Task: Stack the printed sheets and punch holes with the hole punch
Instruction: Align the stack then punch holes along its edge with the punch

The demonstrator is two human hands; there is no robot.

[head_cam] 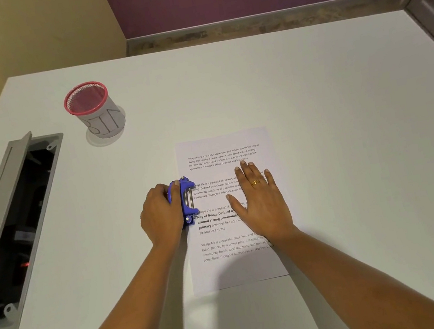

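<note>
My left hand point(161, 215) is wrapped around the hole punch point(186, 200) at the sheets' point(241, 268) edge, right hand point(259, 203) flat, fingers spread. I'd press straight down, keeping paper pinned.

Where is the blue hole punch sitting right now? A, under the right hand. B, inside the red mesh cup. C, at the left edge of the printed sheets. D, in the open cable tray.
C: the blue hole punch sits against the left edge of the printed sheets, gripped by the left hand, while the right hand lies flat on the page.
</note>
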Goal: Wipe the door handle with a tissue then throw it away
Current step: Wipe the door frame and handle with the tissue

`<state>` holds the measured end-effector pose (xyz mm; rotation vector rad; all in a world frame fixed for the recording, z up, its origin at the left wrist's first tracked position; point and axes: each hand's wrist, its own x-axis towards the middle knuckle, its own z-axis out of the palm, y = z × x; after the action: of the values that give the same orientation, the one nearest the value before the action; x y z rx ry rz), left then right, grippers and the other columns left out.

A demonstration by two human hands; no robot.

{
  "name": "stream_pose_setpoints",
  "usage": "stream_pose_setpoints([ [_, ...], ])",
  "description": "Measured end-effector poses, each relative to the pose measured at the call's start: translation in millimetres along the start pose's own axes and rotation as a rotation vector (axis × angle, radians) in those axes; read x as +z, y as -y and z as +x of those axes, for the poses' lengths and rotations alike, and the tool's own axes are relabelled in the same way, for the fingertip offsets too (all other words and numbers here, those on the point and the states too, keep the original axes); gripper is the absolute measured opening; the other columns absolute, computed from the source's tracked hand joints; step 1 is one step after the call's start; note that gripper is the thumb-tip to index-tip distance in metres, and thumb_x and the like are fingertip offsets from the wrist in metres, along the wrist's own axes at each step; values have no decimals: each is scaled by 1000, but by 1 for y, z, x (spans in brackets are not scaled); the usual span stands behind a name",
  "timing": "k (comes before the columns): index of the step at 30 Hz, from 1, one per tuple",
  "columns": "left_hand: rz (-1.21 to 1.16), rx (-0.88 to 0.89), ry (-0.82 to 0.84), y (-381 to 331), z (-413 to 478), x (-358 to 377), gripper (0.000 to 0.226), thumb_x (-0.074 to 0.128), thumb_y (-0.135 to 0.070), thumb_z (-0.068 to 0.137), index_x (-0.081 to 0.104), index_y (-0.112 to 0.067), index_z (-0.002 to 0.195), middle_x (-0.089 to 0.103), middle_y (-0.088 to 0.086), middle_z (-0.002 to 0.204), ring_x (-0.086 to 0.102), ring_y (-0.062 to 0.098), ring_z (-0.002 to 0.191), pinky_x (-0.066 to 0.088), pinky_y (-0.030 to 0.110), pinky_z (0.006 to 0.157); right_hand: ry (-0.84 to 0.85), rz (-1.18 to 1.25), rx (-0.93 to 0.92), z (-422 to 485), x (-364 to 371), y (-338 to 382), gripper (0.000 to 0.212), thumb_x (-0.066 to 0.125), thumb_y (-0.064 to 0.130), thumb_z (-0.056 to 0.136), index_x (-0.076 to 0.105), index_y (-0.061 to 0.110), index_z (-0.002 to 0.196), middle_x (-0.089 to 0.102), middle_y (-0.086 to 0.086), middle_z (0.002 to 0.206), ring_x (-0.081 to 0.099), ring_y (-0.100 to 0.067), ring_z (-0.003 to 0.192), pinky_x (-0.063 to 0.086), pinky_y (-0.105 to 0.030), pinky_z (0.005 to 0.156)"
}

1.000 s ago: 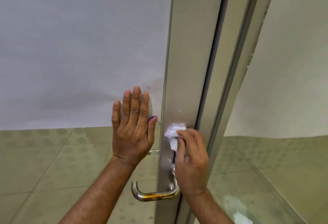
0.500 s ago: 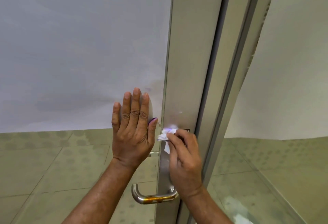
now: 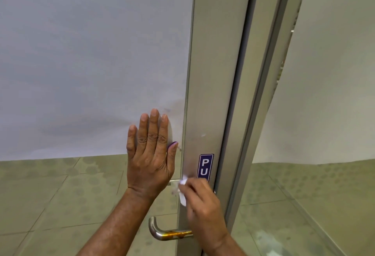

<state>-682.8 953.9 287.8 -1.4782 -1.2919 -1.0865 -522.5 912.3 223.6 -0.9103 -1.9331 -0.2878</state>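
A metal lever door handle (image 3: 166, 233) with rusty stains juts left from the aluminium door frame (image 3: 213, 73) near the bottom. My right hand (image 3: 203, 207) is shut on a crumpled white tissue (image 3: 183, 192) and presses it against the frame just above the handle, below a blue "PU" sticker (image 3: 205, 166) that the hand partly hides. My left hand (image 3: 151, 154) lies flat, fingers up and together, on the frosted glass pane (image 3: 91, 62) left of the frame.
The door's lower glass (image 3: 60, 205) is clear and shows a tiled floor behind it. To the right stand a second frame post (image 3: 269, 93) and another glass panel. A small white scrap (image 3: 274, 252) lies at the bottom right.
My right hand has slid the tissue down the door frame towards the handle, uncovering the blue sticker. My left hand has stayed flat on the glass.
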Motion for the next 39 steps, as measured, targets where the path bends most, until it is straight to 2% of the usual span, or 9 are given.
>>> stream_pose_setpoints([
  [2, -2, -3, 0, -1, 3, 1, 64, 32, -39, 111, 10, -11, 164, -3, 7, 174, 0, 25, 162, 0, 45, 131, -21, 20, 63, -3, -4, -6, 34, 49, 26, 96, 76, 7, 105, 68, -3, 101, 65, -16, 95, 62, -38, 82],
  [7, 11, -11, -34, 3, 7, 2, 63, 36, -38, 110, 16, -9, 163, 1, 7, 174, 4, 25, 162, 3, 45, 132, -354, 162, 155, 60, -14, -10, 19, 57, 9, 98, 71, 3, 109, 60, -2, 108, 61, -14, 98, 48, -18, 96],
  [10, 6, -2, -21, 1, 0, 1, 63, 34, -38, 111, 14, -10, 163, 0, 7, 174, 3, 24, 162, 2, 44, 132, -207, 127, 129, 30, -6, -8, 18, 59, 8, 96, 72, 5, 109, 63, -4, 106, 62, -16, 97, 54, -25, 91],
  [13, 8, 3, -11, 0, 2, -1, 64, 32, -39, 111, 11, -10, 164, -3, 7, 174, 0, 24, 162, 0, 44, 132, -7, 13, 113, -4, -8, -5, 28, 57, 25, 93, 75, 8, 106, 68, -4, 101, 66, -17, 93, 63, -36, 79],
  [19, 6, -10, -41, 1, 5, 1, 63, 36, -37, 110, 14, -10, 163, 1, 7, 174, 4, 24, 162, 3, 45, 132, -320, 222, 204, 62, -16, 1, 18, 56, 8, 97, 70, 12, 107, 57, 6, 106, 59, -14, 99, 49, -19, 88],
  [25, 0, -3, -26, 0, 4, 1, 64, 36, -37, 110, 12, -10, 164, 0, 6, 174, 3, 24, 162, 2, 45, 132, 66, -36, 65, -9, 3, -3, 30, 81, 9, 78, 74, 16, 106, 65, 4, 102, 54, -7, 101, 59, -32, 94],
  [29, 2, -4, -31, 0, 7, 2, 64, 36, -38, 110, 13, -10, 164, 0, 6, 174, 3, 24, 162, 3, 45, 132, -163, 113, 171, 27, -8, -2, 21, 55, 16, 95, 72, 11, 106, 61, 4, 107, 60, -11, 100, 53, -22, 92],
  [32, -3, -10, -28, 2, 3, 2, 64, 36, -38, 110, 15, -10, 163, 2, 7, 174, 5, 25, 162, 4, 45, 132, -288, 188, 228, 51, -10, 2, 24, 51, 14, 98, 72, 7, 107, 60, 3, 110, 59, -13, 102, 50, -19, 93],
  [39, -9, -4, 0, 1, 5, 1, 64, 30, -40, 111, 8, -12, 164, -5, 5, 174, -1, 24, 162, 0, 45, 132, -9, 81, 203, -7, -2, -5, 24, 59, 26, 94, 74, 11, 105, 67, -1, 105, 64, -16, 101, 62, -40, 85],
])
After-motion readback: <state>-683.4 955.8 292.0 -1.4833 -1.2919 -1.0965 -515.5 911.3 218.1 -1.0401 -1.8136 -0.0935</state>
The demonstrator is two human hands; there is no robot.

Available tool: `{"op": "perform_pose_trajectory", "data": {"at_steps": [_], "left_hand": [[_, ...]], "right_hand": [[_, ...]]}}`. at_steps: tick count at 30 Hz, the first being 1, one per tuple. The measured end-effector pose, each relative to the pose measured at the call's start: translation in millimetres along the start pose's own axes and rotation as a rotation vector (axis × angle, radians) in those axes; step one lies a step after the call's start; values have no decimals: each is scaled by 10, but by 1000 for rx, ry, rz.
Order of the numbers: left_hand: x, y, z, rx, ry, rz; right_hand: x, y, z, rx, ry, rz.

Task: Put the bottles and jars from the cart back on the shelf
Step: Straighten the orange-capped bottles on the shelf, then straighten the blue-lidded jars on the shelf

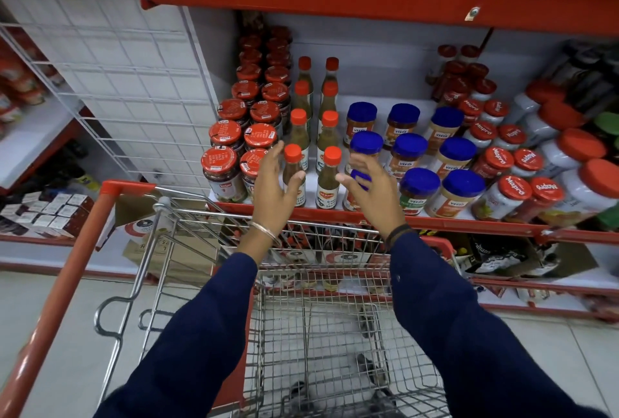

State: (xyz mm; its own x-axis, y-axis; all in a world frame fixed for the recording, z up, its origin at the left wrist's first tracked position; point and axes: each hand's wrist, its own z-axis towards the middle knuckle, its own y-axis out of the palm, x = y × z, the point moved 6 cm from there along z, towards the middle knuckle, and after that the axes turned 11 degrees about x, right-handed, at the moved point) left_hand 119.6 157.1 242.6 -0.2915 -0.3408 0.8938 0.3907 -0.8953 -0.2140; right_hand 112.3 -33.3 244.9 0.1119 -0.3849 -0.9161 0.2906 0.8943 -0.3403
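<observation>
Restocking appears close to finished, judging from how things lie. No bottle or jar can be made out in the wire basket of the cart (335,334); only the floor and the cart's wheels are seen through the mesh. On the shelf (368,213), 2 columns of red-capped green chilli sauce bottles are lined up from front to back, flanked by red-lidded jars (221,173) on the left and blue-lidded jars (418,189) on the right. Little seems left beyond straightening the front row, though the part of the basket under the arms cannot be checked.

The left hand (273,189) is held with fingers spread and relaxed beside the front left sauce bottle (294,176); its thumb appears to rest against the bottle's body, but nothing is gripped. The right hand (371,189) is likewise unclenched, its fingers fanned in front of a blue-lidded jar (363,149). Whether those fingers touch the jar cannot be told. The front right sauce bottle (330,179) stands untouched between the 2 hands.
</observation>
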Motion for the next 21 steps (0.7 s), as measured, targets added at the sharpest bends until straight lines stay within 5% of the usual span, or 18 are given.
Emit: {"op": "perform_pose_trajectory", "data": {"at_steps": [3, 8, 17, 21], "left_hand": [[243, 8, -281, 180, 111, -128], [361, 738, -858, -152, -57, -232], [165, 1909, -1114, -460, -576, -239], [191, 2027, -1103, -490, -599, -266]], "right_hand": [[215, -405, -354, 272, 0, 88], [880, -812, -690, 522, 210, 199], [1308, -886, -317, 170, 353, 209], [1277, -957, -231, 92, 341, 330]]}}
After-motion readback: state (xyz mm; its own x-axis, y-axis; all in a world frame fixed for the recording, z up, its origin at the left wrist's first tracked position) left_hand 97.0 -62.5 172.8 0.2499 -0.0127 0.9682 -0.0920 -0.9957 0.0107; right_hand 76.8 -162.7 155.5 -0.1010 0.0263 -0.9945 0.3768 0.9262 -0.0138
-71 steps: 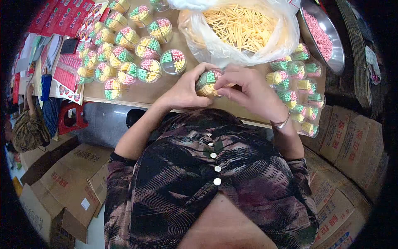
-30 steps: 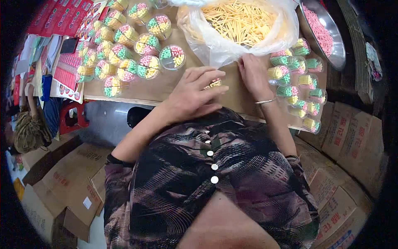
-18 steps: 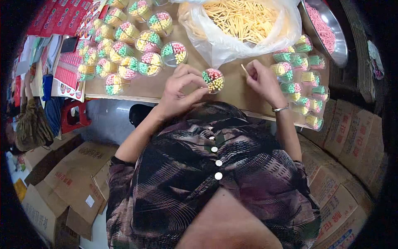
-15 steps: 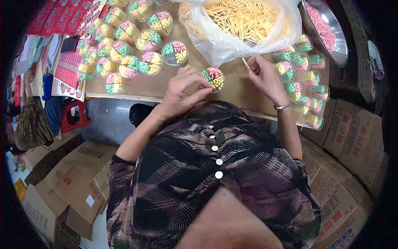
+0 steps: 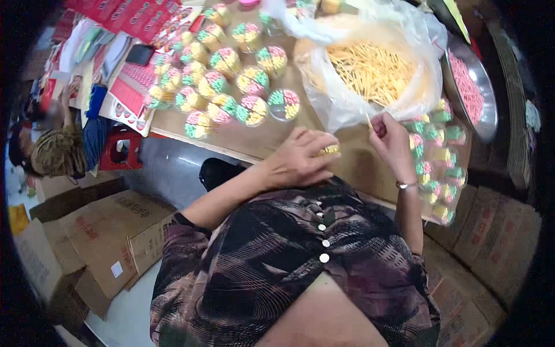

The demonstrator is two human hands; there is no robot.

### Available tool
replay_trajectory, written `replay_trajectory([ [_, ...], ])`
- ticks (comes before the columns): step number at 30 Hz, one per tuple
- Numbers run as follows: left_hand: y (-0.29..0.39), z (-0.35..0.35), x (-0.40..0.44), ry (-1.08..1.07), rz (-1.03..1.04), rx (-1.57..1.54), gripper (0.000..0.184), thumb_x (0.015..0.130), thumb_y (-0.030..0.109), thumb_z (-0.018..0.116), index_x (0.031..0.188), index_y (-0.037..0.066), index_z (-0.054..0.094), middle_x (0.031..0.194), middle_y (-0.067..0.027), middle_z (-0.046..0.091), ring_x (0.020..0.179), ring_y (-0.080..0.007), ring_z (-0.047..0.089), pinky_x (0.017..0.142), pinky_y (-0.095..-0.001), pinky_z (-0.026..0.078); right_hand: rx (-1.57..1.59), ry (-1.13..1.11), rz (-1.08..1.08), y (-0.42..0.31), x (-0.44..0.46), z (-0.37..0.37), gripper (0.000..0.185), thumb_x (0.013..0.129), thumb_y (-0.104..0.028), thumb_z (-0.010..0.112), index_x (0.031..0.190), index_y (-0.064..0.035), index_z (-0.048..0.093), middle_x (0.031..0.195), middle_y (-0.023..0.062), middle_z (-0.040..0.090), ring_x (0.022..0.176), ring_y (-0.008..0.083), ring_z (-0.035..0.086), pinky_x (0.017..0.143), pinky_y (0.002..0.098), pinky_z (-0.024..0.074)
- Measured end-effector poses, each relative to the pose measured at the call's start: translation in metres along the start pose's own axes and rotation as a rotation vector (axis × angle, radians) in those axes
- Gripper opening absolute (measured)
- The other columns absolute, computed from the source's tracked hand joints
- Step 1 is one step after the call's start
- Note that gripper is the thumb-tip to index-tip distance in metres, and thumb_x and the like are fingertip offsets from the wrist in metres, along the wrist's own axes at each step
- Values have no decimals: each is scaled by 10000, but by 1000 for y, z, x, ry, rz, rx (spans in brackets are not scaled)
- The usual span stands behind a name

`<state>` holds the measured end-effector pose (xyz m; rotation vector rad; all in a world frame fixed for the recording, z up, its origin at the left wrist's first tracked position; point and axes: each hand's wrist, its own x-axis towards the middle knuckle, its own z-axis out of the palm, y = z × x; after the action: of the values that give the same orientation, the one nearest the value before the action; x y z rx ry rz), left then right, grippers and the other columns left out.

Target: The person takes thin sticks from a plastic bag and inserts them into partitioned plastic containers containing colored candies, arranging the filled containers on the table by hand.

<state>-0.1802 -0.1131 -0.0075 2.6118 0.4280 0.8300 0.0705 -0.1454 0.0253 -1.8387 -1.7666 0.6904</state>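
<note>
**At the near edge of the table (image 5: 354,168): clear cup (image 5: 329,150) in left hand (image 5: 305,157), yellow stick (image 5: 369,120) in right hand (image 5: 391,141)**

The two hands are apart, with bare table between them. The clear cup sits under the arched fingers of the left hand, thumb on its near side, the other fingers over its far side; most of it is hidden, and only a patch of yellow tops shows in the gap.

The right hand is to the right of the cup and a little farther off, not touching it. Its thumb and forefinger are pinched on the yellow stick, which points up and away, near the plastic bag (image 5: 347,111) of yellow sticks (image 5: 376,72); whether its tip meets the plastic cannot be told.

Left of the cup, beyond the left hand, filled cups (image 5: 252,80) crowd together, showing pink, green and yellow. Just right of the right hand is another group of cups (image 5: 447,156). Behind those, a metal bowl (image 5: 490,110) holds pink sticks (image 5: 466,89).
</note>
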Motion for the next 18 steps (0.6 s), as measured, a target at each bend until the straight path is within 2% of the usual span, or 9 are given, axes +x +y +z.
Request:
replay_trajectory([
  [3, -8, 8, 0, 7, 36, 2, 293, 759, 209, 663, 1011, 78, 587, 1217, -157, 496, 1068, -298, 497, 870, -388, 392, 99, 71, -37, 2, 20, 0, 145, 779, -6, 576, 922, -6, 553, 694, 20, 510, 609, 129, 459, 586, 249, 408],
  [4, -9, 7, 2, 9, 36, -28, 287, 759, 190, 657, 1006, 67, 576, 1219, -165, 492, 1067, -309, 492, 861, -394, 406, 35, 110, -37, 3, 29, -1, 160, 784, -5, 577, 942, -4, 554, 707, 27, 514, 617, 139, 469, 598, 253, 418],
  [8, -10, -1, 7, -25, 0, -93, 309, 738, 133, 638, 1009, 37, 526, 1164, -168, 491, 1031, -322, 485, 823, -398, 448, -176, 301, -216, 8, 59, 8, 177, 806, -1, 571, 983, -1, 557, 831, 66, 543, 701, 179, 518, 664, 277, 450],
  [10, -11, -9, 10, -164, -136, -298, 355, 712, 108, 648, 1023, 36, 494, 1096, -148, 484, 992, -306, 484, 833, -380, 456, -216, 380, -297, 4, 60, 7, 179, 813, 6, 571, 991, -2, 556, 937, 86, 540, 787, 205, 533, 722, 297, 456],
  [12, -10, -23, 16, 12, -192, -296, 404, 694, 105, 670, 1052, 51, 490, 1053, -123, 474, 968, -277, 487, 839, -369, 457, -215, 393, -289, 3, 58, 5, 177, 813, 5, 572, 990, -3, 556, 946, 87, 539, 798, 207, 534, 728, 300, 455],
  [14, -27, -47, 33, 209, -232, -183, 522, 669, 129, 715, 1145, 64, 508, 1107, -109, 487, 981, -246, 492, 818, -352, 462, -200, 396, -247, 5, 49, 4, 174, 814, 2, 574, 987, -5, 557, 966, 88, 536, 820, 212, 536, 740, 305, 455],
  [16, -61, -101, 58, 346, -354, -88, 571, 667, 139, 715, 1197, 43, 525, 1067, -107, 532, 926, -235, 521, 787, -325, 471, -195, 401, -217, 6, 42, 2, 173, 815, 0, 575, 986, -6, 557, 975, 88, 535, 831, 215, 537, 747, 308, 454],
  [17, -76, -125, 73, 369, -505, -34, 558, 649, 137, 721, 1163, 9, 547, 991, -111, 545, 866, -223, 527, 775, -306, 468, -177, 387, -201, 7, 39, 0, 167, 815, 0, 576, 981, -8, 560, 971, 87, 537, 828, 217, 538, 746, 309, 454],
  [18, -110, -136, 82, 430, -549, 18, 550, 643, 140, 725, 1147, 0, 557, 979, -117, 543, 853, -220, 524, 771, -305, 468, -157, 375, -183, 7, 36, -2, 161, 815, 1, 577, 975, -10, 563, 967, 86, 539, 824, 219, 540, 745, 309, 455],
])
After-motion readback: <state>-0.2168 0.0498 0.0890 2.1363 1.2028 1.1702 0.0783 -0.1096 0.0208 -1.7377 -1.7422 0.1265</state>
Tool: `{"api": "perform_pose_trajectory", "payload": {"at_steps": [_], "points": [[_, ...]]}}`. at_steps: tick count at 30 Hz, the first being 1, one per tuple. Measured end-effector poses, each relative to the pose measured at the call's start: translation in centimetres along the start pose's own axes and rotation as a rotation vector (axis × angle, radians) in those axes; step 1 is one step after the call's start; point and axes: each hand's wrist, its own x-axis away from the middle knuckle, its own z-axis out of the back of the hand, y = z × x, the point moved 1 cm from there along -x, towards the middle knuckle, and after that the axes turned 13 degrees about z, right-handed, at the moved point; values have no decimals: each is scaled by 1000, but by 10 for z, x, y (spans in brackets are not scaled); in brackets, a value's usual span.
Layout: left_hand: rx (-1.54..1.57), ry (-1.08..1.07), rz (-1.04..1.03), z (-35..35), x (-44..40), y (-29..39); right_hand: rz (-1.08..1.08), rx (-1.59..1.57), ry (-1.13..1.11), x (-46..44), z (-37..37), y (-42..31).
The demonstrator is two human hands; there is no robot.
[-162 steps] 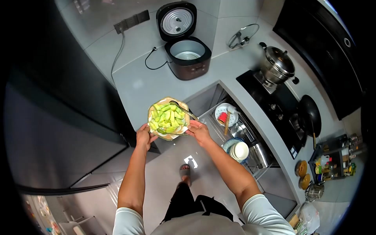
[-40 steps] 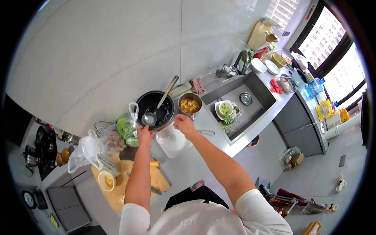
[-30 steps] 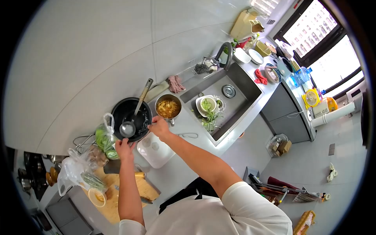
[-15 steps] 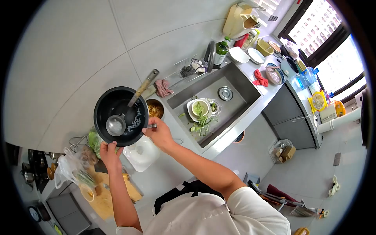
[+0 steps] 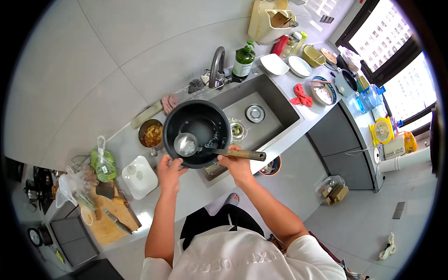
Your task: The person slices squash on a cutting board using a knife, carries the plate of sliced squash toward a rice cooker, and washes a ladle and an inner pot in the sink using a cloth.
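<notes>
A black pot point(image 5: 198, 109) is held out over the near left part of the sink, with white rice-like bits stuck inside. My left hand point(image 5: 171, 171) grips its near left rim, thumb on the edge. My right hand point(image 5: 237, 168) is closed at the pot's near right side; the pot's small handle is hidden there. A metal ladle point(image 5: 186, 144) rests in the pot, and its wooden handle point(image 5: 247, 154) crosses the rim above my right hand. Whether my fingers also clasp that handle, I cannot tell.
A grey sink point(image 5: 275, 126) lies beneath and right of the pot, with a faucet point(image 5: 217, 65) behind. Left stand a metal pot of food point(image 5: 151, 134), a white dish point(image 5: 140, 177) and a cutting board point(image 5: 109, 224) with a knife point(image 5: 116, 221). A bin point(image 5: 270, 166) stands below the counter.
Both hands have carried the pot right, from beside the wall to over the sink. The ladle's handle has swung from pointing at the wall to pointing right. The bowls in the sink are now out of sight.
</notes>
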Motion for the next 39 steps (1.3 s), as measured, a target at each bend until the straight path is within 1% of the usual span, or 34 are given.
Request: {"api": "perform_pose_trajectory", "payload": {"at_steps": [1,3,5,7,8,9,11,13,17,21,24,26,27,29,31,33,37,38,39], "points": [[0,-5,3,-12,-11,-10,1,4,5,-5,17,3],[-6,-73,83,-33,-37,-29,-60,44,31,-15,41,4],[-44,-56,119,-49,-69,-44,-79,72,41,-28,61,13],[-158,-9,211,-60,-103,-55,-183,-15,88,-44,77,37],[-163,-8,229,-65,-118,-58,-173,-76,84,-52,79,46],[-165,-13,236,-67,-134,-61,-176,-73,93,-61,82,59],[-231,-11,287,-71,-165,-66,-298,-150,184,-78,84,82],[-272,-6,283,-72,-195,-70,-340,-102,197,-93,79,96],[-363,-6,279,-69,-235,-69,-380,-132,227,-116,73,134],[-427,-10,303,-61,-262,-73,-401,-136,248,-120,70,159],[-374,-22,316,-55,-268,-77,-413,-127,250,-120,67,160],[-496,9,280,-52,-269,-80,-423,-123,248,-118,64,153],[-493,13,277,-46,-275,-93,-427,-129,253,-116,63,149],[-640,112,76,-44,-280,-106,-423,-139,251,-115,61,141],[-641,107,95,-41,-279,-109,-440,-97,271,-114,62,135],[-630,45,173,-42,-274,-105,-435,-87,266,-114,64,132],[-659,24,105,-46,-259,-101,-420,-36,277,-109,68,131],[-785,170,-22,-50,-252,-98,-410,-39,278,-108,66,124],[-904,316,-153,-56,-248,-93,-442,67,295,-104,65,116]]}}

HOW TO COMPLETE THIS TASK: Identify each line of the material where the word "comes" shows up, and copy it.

SOLUTION FOR THIS EXERCISE:
  "timing": "k (comes before the columns): index of the step at 30 Hz, from 1, one per tuple",
- ticks (comes before the columns): step number at 30 Hz, one per tuple

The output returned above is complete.